New blackcurrant varieties are being bred for a high vitamin C content.
Now I wonder if it is possible to retain these healthy attributes in a blackcurrant fruit wine.
That way I can still enjoy a wee tipple in the knowledge that it really is doing me good.


Elsanta is still hard to beat for a mid season strawberry, but Honeoye is earlier. Mae is even earlier still and if you put a low polythene tunnel over them in mid March you will gain another fortnight.
I continue with the late varieties of Symphony and Florence. The fruit is large, firm with a great flavour, but Florence can be a bit too dark in colour.


Glen Ample is one of the best main crop varieties, but can suffer from phytophthora root rot which is now becoming a real menace. Autumn Bliss will fruit from mid summer till the frosts. It has large fruit of an excellent flavour and is resistant to root rots. Work is continuing at James Hutton Institute to breed new raspberry varieties with sufficient vigour to resist phytophthora root rots.

Blackcurrants and Gooseberries

Ben Conan is my favourite, though Ben Lomond is very popular. Both have large fruit with excellent flavour, produce heavy yields and are very high in vitamin C.
Ben Conan does not grow too tall, so is very suited to gardens and allotments with limited space.
Big Ben is said to have huge berries, but I have not tried it yet.
Research work continues at Invergowrie into producing a red and a yellow gooseberry with resistance to mildew and also with thornless stems to ease picking.


Helen is very early bramble. The fruit a great flavour with very small seeds so is suitable for jam as well as eating fresh. I tried Loch Ness but found it suffered a lot of botrytis in our wet summers, though commercially under tunnels it is one of the best.

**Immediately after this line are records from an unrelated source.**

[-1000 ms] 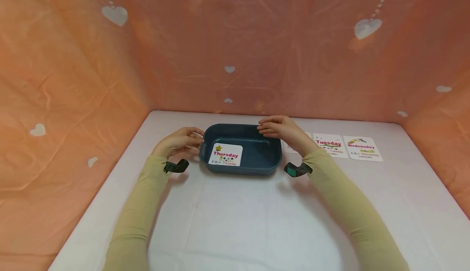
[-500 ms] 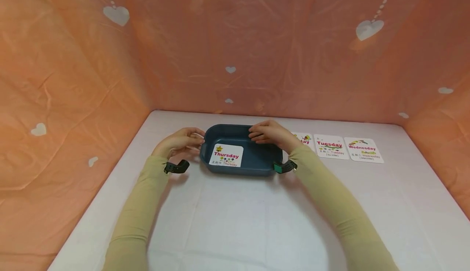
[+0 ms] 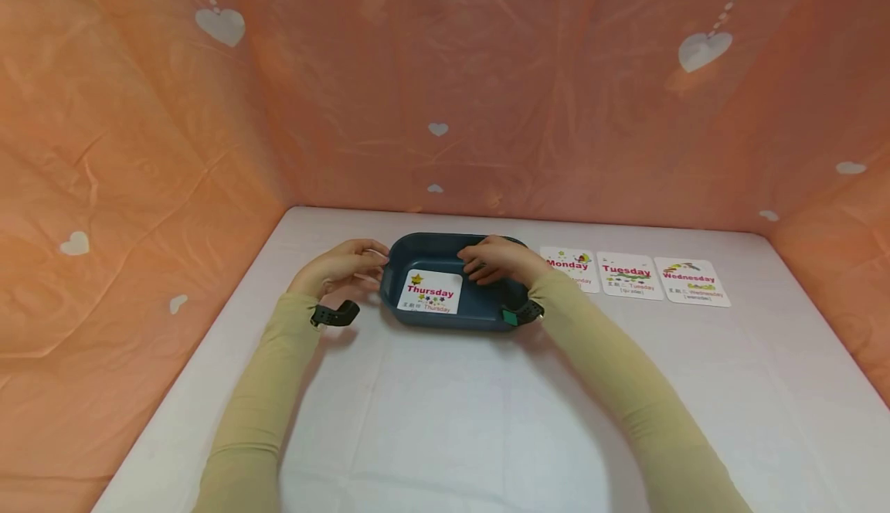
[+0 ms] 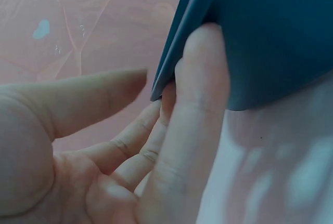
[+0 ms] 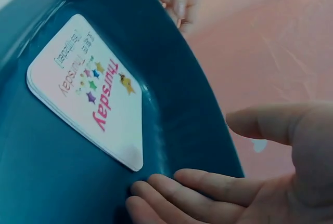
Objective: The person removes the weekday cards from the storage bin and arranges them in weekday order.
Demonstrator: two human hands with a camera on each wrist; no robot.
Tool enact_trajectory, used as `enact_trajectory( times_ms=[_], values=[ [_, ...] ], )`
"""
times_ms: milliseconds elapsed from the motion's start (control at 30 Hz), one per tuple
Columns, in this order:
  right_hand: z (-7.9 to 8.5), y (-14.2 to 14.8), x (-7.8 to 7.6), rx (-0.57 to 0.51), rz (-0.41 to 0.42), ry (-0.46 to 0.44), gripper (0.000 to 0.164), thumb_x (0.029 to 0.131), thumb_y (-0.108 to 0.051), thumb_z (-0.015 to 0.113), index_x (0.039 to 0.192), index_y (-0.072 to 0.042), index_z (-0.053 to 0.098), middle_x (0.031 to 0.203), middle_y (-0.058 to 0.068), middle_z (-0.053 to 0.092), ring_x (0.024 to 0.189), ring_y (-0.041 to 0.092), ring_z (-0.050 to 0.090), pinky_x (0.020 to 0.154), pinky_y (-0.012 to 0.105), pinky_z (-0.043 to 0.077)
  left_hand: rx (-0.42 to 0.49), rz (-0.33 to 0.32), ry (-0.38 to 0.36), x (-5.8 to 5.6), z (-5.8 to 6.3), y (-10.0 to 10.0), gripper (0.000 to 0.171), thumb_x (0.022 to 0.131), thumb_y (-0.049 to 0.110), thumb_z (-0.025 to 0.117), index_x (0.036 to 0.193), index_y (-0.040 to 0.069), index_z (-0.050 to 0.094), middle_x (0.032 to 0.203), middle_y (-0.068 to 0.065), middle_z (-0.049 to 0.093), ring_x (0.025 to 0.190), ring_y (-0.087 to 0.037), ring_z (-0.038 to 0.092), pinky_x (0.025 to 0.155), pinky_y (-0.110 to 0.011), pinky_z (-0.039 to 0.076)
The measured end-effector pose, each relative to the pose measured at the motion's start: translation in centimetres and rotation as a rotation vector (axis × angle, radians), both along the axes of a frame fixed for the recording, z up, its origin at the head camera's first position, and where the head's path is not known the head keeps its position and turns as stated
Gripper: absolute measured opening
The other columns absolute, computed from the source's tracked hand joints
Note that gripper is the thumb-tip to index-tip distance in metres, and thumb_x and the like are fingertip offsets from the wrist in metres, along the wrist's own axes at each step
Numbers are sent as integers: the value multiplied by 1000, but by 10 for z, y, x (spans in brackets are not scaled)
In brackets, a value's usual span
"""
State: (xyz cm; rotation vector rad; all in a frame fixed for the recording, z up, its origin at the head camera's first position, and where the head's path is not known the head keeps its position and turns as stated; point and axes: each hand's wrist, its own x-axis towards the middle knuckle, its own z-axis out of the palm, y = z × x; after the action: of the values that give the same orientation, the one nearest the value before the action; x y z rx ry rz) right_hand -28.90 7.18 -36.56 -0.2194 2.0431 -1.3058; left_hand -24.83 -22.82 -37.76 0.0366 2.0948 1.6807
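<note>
A dark blue oblong box (image 3: 487,316) with rounded corners stands at the back of the table. In its left half lies a white Thursday card (image 3: 429,293); the right wrist view shows doubled edges, like a small stack. My left hand (image 3: 342,266) is at the box's left end, fingers against its outer wall and thumb apart from the rim in the left wrist view. Over the box's right half, my right hand (image 3: 502,259) reaches in, holding nothing. Its fingertips are just short of the Thursday card (image 5: 93,94), its thumb by the rim.
Monday (image 3: 568,268), Tuesday (image 3: 629,276) and Wednesday (image 3: 692,281) cards lie in a row right of the box. A white cloth covers the table (image 3: 445,412). Orange curtains (image 3: 445,73) with white hearts hang behind and at both sides.
My right hand has moved left and down, from the box's back right rim into the box toward the Thursday card. The Monday card has come into sight. My left hand has stayed put.
</note>
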Motion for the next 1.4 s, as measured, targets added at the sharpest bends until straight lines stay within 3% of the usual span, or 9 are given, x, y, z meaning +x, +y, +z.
enact_trajectory(
  times_ms=[400,833,1100,1267,1400],
  values=[
    [-2,-5,0,15,-1,-17,47,95,-28,57,126,7,53,121,21,59,109,31,60,89,40,50,-9,10,4,1,0,4,37,91,6,64,122,-4,45,101,-17,58,80,-23,65,82,-46,52],
    [-3,-11,-2,20,-6,-52,47,96,-28,56,126,9,51,118,22,60,108,32,59,90,41,49,-67,-13,29,-1,-1,3,38,93,12,64,123,-1,46,109,-18,56,85,-24,65,81,-42,53],
    [-5,-16,-4,56,-12,-67,43,95,-28,56,119,7,56,108,15,58,98,26,60,88,38,50,-65,13,4,1,-1,3,40,92,14,65,125,1,46,111,-18,56,86,-25,65,78,-38,54],
    [-5,-17,-5,23,-12,-89,33,94,-19,60,114,6,59,97,11,53,86,23,60,84,36,52,-76,6,15,1,-1,3,39,92,14,65,124,1,46,110,-17,57,86,-24,65,78,-38,54],
    [-5,-17,-7,2,32,-79,27,91,-6,62,113,8,61,94,11,60,80,19,61,81,35,53,-45,-3,15,2,-1,3,38,93,12,64,123,-2,45,108,-17,57,84,-24,65,79,-38,54]
  ],
)
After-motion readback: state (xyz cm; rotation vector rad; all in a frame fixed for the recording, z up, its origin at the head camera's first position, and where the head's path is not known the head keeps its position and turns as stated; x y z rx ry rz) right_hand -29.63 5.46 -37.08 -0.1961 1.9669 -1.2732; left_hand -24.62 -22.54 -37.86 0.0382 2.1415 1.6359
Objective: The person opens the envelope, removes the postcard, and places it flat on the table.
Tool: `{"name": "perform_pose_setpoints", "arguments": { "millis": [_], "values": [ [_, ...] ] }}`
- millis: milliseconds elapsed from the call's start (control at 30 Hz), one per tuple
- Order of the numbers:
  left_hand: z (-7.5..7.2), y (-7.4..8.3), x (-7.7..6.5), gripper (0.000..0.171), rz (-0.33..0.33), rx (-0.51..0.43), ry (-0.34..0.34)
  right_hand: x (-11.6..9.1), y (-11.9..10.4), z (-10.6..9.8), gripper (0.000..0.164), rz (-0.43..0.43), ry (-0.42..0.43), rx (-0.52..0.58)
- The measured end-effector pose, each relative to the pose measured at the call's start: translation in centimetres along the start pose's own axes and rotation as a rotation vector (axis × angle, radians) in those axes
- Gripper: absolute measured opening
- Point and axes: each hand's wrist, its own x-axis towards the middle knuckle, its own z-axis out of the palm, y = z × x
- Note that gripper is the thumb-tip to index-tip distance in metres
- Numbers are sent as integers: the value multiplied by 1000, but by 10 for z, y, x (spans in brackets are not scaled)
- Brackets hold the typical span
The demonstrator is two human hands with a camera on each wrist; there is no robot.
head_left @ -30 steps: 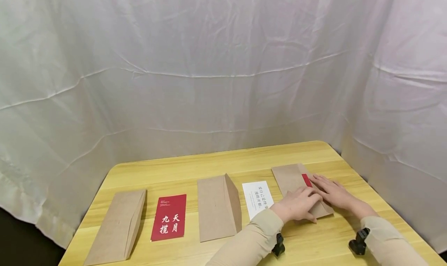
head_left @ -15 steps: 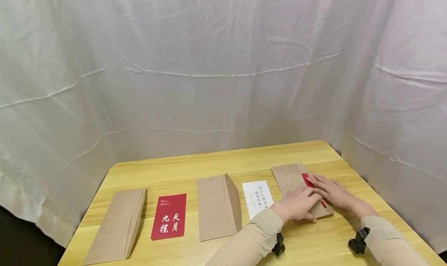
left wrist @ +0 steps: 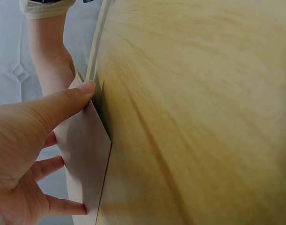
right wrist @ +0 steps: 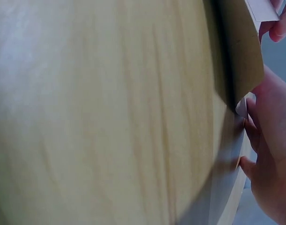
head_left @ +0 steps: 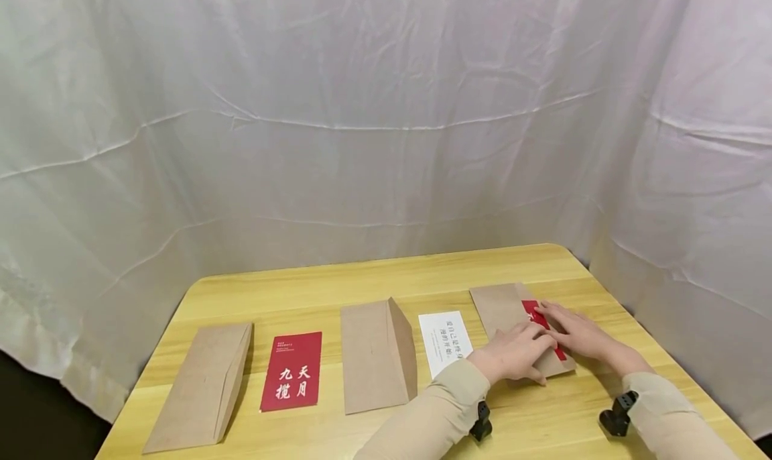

Bluecrop is very popular with large fruit, but they will still need netting from birds and will only grow in an acid soil.

Saskatoons and Chokeberries

Both still at the novelty stage, but very easy to grow with heavy crops of black fruits very high in anti-oxidants. Aronia Viking is the most popular variety of Chokeberry.
Saskatoons crop in July and can be eaten fresh, added to yoghurts, baked for pies, scones, oaties, sauces, jam and compot and makes a delicious wine if there is any spare.
Chokeberry is used in a similar way except that it is a wee bit too astringent for eating fresh, but its high vitamin C content makes it a must have for the health conscious gardeners.


Wednesday, 20 July 2011

Summer in the Garden


There is always an opportunity to do a bit of gardening in between thunder storms. The weather continues to keep us on our toes. We got the expected three days really hot weather at the beginning of July, (the Scottish summer), but let’s hope there is still a few more warm days left.
The extreme weather has caught out a lot of crops, but others have responded very positively. I have a very heavy crop of apples, blackcurrants, saskatoons and strawberries, but precious little plums and pears which were shredded by the gales. My figs are down to about a dozen, (last year I had over forty), and every time I check on my peach tree there are further fruit losses. Last week we were down to the last two peaches, one for each of us, then, on checking after the thunderstorms, I noticed that Anna’s had fallen off!!!
However we have no problem with drought, and now there is a bit of warmth in the sun, a lot of plants are beginning to put on a bit more growth.
Checking last year’s diary, we seem to be running at least one week earlier this year, especially for soft fruit. Gardens in England are a lot further ahead as they have had some very hot weather, though not a lot of rain. Those that can irrigate their crops have a huge advantage.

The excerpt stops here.